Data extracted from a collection
============================================================
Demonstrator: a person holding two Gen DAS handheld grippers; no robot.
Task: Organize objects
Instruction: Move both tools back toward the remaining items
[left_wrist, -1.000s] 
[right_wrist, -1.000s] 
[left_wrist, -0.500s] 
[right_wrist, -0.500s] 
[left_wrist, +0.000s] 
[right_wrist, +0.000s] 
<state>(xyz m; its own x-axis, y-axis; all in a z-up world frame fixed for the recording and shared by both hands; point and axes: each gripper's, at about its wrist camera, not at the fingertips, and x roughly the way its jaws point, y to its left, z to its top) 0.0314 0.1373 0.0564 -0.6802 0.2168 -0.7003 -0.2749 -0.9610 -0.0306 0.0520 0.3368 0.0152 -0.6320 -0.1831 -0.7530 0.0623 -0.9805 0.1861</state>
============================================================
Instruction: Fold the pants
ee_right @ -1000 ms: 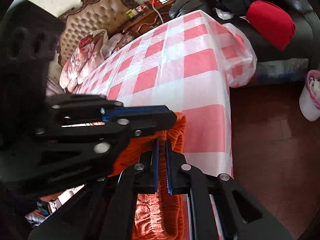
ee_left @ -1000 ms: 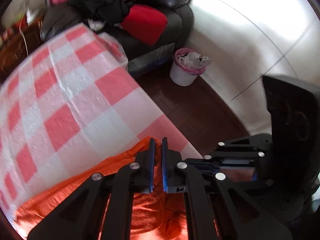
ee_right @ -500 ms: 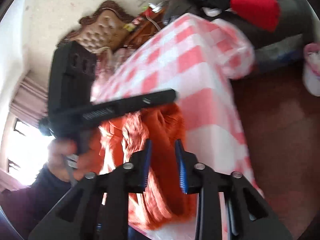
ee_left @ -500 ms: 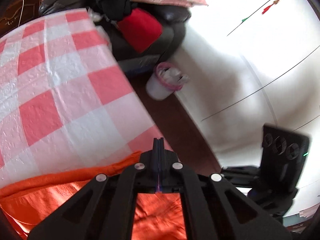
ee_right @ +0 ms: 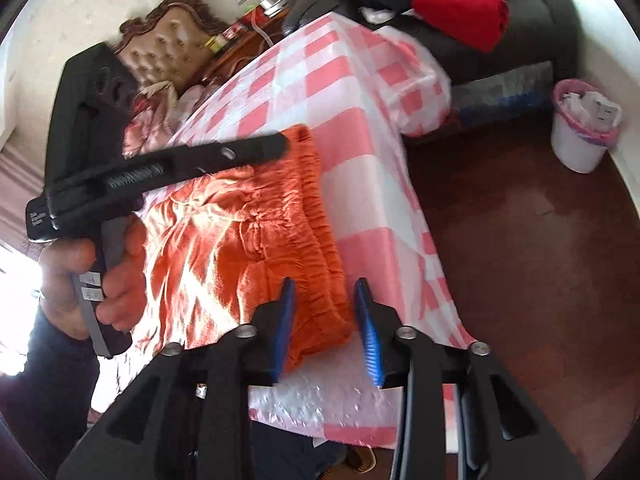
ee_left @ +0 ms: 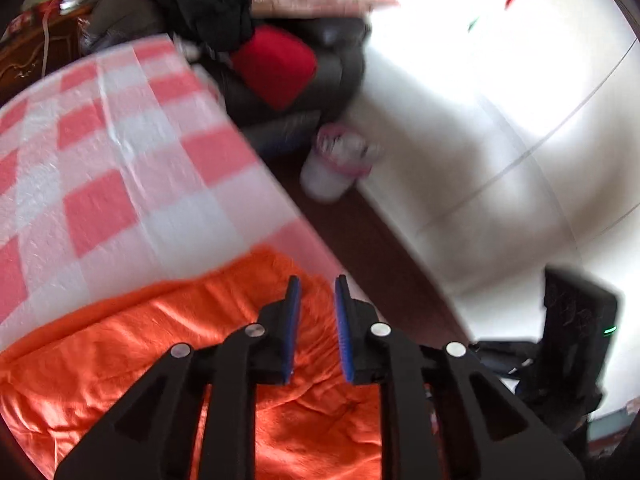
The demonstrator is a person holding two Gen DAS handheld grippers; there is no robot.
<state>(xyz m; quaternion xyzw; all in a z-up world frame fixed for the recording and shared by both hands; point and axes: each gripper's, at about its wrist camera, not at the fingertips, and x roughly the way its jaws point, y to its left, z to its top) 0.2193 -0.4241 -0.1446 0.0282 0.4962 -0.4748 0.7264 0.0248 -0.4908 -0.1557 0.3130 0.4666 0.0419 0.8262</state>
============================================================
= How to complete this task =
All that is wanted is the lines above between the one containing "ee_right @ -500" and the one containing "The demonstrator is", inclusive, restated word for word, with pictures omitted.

= Reply to the task =
ee_right @ -500 ms: 
ee_left @ -500 ms: 
ee_right @ +0 ms: 
ee_left @ +0 ms: 
The demonstrator is a person holding two Gen DAS handheld grippers; there is no robot.

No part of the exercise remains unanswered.